_TASK TO COMPLETE_.
Set down each line of the listing below exactly as it is written.

_GIVEN MATERIAL_.
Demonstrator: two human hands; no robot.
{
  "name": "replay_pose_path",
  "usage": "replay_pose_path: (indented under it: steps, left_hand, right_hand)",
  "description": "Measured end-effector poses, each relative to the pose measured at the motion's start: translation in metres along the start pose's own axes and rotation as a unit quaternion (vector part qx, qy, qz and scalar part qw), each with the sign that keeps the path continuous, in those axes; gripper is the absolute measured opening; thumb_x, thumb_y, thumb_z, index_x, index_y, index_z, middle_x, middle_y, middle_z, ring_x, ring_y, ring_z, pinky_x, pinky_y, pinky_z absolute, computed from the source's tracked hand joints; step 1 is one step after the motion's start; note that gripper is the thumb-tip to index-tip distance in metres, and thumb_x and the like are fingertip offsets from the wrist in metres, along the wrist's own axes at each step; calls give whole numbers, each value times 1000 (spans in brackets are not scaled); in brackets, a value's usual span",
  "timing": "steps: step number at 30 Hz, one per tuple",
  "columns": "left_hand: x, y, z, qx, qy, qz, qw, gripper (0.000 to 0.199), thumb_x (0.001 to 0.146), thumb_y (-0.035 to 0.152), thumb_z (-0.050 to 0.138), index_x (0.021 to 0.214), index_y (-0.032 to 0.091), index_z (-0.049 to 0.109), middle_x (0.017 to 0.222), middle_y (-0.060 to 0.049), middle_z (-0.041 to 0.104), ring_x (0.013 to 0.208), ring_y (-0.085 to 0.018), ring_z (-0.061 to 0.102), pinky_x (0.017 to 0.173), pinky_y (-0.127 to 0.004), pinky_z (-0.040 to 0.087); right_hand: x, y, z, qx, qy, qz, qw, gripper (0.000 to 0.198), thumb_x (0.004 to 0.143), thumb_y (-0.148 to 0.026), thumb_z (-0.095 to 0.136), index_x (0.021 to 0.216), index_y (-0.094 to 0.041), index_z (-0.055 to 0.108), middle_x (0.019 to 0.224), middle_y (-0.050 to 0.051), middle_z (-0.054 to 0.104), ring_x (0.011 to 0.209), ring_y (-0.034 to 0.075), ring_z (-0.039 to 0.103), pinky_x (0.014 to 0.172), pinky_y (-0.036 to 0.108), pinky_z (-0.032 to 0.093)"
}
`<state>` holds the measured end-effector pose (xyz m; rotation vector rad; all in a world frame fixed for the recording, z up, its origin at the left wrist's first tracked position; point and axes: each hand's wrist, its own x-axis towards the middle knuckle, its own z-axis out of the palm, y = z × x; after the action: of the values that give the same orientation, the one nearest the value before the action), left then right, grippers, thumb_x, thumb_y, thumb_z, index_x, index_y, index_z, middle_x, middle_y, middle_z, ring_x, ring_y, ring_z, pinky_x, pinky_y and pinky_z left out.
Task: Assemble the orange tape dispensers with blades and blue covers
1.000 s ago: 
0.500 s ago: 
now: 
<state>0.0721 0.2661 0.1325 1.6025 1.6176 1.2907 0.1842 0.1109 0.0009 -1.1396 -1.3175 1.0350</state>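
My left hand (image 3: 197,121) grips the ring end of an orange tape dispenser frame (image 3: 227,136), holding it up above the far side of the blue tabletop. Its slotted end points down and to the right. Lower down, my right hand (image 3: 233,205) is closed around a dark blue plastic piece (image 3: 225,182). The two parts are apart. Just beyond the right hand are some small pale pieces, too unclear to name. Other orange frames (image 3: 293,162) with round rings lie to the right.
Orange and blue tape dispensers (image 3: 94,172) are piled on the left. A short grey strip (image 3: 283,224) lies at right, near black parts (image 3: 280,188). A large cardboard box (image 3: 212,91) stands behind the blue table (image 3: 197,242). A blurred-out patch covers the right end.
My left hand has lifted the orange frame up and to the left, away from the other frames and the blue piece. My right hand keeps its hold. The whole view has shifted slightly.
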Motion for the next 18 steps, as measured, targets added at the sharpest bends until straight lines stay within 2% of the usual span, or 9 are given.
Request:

_TASK RESULT_.
Demonstrator: two human hands; no robot.
{
  "name": "replay_pose_path",
  "usage": "replay_pose_path: (indented under it: steps, left_hand, right_hand)",
  "description": "Measured end-effector poses, each relative to the pose measured at the motion's start: translation in metres along the start pose's own axes and rotation as a unit quaternion (vector part qx, qy, qz and scalar part qw), each with the sign that keeps the path continuous, in those axes; gripper is the absolute measured opening; thumb_x, thumb_y, thumb_z, index_x, index_y, index_z, middle_x, middle_y, middle_z, ring_x, ring_y, ring_z, pinky_x, pinky_y, pinky_z absolute, computed from the source's tracked hand joints; step 1 is one step after the motion's start; note that gripper is the thumb-tip to index-tip distance in metres, and thumb_x and the like are fingertip offsets from the wrist in metres, along the wrist's own axes at each step; calls give whole numbers, each value times 1000 (spans in brackets are not scaled); in brackets, a value's usual span",
  "timing": "steps: step number at 30 Hz, one per tuple",
  "columns": "left_hand: x, y, z, qx, qy, qz, qw, gripper (0.000 to 0.199), thumb_x (0.001 to 0.146), thumb_y (-0.035 to 0.152), thumb_z (-0.050 to 0.138), index_x (0.021 to 0.214), index_y (-0.032 to 0.091), index_z (-0.049 to 0.109), middle_x (0.017 to 0.222), middle_y (-0.060 to 0.049), middle_z (-0.041 to 0.104), ring_x (0.013 to 0.208), ring_y (-0.085 to 0.018), ring_z (-0.061 to 0.102), pinky_x (0.017 to 0.173), pinky_y (-0.127 to 0.004), pinky_z (-0.040 to 0.087); right_hand: x, y, z, qx, qy, qz, qw, gripper (0.000 to 0.198), thumb_x (0.004 to 0.143), thumb_y (-0.148 to 0.026), thumb_z (-0.095 to 0.136), index_x (0.021 to 0.216), index_y (-0.094 to 0.041), index_z (-0.055 to 0.108), middle_x (0.019 to 0.224), middle_y (-0.050 to 0.051), middle_z (-0.054 to 0.104), ring_x (0.011 to 0.209), ring_y (-0.034 to 0.075), ring_z (-0.039 to 0.103), pinky_x (0.014 to 0.172), pinky_y (-0.036 to 0.108), pinky_z (-0.032 to 0.093)"
}
`<state>` holds the measured end-effector pose (xyz m; rotation vector rad; all in a world frame fixed for the recording, z up, its origin at the left wrist's first tracked position; point and axes: each hand's wrist, its own x-axis towards the middle knuckle, its own z-axis out of the palm, y = z × x; after the action: of the values that give the same orientation, the one nearest the value before the action), left then right, grippers, thumb_x, thumb_y, thumb_z, index_x, index_y, index_z, middle_x, middle_y, middle_z, ring_x, ring_y, ring_z, pinky_x, pinky_y and pinky_z left out.
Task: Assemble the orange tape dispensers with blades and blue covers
1.000 s ago: 
0.500 s ago: 
now: 
<state>0.0721 0.2661 0.1325 1.6025 1.6176 1.2907 0.1842 0.1109 0.0009 -1.1396 -1.3175 1.0350</state>
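My left hand (image 3: 197,121) grips the ring end of an orange tape dispenser frame (image 3: 227,136), holding it up above the far side of the blue tabletop. Its slotted end points down and to the right. Lower down, my right hand (image 3: 233,205) is closed around a dark blue plastic piece (image 3: 225,182). The two parts are apart. Just beyond the right hand are some small pale pieces, too unclear to name. Other orange frames (image 3: 293,162) with round rings lie to the right.
Orange and blue tape dispensers (image 3: 94,172) are piled on the left. A short grey strip (image 3: 283,224) lies at right, near black parts (image 3: 280,188). A large cardboard box (image 3: 212,91) stands behind the blue table (image 3: 197,242). A blurred-out patch covers the right end.
My left hand has lifted the orange frame up and to the left, away from the other frames and the blue piece. My right hand keeps its hold. The whole view has shifted slightly.
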Motion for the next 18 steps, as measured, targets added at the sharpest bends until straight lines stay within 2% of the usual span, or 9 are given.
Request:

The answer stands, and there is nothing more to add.